The knee-jerk reaction to Jack’s indiscretions was to mete out judgment swiftly and directly. That may have worked when he was very young, but as he matured (chronologically only), the knee-jerk reaction elicited an immediate confrontation that disrupted the entire class. This happened primarily in core classes. Jack loved it. He wanted the control. Becky, my teaching partner, was masterful in dealing with Jack. Her first exposure to him was during his junior year. With a new teacher on board, Jack set about “marking his territory” in every way possible short of the canine manner. Sometimes she would find a way to quietly remove him from the rehearsal and go right on as though nothing had happened. The rest of the class had her undivided attention. Sometimes she would “lovingly” let Jack know that she was clearly aware of what he was doing to disturb and pull focus from the rehearsal. However, she never gave him the luxury of watching her explode in frustration. The two actually developed a working relationship. No, he did not have an epiphany and morph into a model student. Not even close. During his senior year, though, there were times when he made positive contributions to a rehearsal or performance. However, I was still annoyed with him beyond belief.

It wasn’t until I made the personal decision to change my feelings toward Jack that things changed. Becky respected his talent and what he could bring to the rehearsal. I hadn’t ever paid attention to his voice because I was so busy being annoyed with him. When I finally really listened to him, I heard some ability. We have a short, twenty-five minute period after second hour called Tutorial. During that time, on occasion, I started visiting with Jack. At first, the visits were short. After all, he was Jack; he had people to see, places to go and havoc to wreak. But, all in all, I enjoyed those visits. During Jack’s senior year, I had a lot more opportunities to visit with him and for much longer periods of time. We developed a dialogue and hopefully some semblance of mutual respect.  I didn’t ever really get to the point where I trusted him, but I can say without hesitation that I began to see Jack’s good qualities. I began to like him and even enjoy him…on occasion.

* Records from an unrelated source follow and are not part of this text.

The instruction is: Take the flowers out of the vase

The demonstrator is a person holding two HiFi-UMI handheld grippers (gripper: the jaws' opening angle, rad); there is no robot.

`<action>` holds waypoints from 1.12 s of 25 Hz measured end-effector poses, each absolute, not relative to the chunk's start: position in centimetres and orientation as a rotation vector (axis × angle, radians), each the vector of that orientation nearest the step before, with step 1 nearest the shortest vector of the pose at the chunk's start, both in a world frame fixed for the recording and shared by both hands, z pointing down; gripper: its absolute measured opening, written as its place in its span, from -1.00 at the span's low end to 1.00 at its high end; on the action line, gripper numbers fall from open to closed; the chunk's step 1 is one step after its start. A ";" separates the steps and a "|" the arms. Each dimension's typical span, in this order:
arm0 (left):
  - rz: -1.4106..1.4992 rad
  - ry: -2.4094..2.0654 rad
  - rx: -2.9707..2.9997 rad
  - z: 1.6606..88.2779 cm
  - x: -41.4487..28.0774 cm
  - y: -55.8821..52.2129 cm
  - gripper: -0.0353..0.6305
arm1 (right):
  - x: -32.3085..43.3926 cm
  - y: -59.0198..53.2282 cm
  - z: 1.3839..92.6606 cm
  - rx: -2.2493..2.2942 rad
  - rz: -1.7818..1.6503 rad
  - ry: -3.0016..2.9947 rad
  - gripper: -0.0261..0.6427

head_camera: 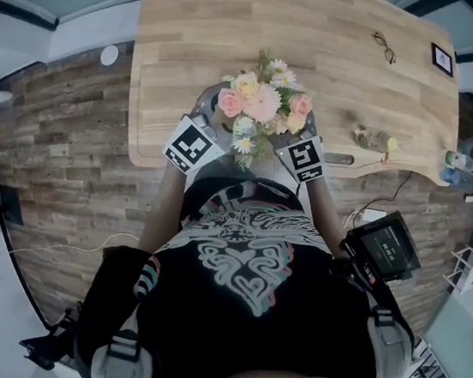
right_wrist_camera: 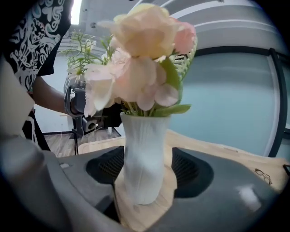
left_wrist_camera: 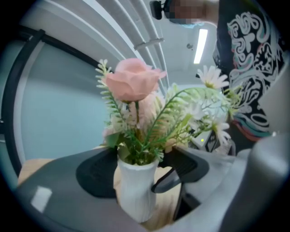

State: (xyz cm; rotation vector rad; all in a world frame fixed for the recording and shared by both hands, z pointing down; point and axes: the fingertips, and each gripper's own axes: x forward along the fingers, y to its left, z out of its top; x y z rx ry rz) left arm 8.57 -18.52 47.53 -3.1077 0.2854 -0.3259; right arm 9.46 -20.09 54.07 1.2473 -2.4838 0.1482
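Note:
A bouquet (head_camera: 264,102) of pink, peach and white flowers with green sprigs stands in a ribbed white vase (right_wrist_camera: 144,158) on the wooden table (head_camera: 199,33), near its front edge. In the head view the blooms hide the vase. My left gripper (head_camera: 210,120) is at the bouquet's left and my right gripper (head_camera: 302,132) at its right, facing each other. In the left gripper view the vase (left_wrist_camera: 136,192) stands between the wide-open jaws of the left gripper (left_wrist_camera: 142,174). The right gripper (right_wrist_camera: 149,170) is also open, its dark pads (right_wrist_camera: 192,172) flanking the vase with a small gap.
A pair of glasses (head_camera: 384,46) lies at the table's far right, with a small black frame (head_camera: 442,59) beyond it. A small bottle-like thing (head_camera: 374,138) lies near the front right edge. The wood-plank floor (head_camera: 59,155) is to the left.

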 end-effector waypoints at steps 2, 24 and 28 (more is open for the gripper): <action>-0.319 0.284 -3.099 47.4 8.7 -18.5 0.14 | 8.5 -20.2 54.2 1.208 0.130 -2.498 0.06; -0.257 0.381 -3.058 46.0 6.8 -18.8 -0.74 | 6.2 -19.9 53.7 1.165 0.103 -2.524 -0.03; -0.206 0.421 -3.105 45.1 6.6 -18.8 -0.75 | 6.0 -19.6 53.6 1.147 0.099 -2.531 -0.03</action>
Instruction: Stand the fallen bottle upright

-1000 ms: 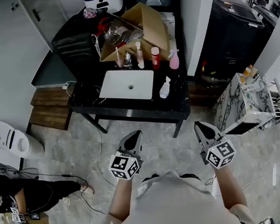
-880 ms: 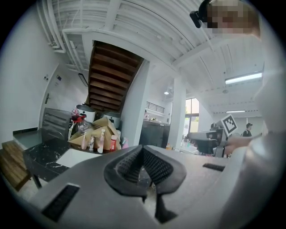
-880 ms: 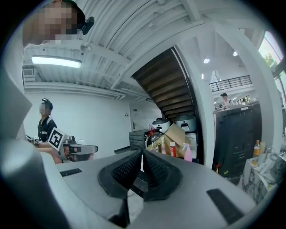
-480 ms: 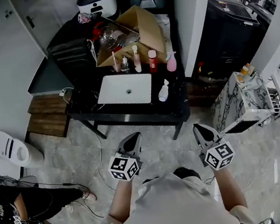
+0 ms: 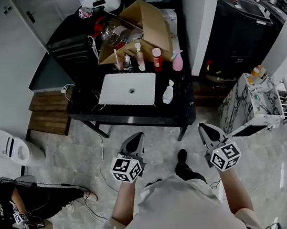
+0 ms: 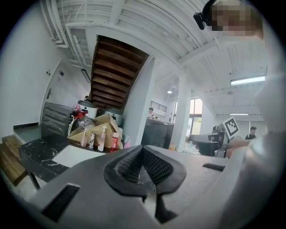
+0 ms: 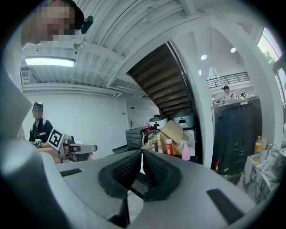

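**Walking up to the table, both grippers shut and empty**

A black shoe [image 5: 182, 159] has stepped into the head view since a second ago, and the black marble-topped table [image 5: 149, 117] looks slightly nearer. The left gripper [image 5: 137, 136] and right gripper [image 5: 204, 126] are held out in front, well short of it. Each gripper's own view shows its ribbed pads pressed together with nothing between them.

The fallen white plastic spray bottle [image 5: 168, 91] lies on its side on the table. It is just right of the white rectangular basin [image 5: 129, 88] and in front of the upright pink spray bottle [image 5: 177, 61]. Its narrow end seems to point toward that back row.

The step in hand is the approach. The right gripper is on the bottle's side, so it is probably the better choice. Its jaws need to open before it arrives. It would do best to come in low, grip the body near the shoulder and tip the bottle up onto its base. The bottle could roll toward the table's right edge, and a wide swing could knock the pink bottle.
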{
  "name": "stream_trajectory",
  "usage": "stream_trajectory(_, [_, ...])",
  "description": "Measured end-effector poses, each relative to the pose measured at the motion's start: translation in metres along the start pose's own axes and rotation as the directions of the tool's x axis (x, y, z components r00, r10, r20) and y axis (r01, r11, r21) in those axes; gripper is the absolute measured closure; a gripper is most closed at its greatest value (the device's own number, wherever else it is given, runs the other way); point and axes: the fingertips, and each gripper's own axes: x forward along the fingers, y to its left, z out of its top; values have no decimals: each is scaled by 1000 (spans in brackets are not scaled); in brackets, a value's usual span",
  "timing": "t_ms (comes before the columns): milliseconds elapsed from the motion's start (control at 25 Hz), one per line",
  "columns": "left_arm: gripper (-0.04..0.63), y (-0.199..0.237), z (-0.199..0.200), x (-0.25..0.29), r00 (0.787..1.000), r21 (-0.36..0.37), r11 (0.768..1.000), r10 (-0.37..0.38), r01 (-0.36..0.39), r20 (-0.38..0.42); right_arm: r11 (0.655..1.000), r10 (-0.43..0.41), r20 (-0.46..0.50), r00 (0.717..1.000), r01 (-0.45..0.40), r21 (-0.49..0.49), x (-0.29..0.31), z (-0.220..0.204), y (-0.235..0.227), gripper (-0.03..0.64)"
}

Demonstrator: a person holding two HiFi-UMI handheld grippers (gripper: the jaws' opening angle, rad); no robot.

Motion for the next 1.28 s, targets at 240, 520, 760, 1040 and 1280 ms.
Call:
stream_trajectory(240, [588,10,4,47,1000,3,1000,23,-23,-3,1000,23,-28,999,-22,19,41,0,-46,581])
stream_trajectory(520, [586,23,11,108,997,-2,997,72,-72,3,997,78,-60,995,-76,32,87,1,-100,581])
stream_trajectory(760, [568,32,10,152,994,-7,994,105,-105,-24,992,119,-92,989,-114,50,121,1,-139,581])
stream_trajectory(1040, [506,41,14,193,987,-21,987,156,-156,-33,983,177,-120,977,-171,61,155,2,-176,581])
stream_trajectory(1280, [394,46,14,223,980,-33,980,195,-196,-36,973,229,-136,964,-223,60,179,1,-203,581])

This is the bottom line: I finally realized that Jack wasn’t robbing me of my joy. I was doing it to myself.  His actions or lack of action certainly was frustrating and irritating. But, ultimately, it was my choice as to whether I was going to be proactive or reactive. Letting one sour student rob me of the joy of making music was cheating me and the rest of the class. It had to be disappointing to the other students for them to have their positive efforts go unrecognized and unrewarded. Some days they were seeing a perturbed, frustrated and frowning teacher who was ignoring them and giving up her joy because of one student.  I have since made a concerted effort to recognize the joyful students and enjoy their contributions.  I have tried to get to know the difficult students. Once or twice, I even laughed at Jack. He smiled and started working.

I wish it were easier to deal with the Jacks of the world. I wish they would take their medication. But, I have resolved to believe there is someone under the surface of all that behavior who may have ability and even be able to contribute positively. I have resolved to recognize the efforts of students who deserve to be praised and rewarded with an attentive and appreciative teacher.  Blessings to those of you who mastered this skill early on, and best wishes to those of you, like me, who are still in the process.